On April 26, 2018, the FTC sent warning letters to Gator Group Co., Ltd., based in China, and Tinitell, Inc., based in Sweden, for their marketing of the Kids GPS Gator Watch and its related app. According to the FTC, the watch is advertised a “child’s first cell phone,” appears to collect precise geolocation data from children, and is available in the US through the Apple App Store and the Google Play Store. However, the FTC asserts that neither company provided parents with the direct notice of this data collection nor obtained the verifiable parental consent required under the COPPA Rule.
Why This Matters . . .
First, remember that the COPPA Rule applies to foreign-based websites and online services that are directed to (or known to be used by) children under 13 in the US. The plain language of the Act sets out this extraterritorial reach[1], as does the Rule implementing the COPPA.[2] Even businesses that feel “untouchable” because they operate out of remote locations with no physical US presence should make the effort to comply with the Rule. After all, litigation is not the only weapon in the FTC’s arsenal. Copies of the warning letters issued about the Gator Watch were sent to the app divisions of both Apple and Google. And being pulled from US app stores can be a faster hit to COPPA offenders than litigation ever could be.

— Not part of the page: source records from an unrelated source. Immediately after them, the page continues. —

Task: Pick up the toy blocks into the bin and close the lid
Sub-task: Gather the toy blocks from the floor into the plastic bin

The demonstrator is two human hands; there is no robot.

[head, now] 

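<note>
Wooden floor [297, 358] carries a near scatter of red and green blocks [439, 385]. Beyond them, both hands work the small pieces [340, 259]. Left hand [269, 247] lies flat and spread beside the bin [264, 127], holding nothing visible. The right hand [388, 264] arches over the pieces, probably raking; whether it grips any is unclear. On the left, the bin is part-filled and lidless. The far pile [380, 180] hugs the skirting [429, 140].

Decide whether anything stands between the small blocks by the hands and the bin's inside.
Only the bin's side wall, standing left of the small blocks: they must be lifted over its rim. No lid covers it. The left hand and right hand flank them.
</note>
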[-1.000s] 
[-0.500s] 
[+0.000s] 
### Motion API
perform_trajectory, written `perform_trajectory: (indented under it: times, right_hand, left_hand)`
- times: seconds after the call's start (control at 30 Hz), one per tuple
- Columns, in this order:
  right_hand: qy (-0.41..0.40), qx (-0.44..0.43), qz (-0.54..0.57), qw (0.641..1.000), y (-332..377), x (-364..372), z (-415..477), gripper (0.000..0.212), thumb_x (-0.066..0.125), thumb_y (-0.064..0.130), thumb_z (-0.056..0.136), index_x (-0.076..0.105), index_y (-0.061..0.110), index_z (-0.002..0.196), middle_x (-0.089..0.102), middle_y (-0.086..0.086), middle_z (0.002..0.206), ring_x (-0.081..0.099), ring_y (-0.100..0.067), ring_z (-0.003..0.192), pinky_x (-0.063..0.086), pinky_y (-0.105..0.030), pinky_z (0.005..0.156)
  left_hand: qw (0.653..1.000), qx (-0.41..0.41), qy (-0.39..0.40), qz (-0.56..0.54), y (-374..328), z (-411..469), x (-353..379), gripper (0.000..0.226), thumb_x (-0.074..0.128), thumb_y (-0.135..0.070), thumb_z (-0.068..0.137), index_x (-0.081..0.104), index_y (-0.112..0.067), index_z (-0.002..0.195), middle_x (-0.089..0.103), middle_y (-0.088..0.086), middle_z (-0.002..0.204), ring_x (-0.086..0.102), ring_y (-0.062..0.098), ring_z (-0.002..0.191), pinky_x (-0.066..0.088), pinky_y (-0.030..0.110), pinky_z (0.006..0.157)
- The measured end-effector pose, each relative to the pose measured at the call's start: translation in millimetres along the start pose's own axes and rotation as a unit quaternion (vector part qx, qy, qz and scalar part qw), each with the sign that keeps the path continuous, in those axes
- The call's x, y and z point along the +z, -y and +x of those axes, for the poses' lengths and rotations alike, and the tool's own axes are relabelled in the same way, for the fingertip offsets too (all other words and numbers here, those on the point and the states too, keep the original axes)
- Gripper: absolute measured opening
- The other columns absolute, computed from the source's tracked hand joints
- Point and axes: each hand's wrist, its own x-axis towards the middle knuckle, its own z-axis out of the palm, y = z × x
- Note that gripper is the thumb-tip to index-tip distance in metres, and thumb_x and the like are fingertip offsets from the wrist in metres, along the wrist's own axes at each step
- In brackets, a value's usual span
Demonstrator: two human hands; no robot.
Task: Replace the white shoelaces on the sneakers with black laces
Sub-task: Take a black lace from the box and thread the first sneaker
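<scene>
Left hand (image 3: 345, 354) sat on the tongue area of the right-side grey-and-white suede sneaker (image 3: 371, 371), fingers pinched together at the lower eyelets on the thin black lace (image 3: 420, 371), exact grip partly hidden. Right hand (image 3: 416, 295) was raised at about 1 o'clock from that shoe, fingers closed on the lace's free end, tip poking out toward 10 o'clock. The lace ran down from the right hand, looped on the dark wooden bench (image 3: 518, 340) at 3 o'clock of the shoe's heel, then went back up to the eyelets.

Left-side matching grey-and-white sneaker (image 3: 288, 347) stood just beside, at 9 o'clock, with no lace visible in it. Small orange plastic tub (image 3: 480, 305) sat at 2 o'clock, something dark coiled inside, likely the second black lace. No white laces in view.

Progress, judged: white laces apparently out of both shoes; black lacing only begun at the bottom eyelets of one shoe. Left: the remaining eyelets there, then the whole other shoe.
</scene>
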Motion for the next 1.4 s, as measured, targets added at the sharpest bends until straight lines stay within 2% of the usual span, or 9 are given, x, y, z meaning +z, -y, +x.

Second, businesses are required to comply the direct notice and parental consent requirements of COPPA, even when it may appear “obvious” that consumers would know their service is collecting personal data from children. This may appear to be a bit of a head-scratcher. Why was the Gator Group admonished by the FTC for failing to provide direct notice and obtaining parental consent for a product that is named Kids GPS Gator Watch? Wouldn’t any adult consumer purchasing a “child’s first cell phone” with the phrase “GPS” in the name know that it must be collecting GPS geolocation data from children?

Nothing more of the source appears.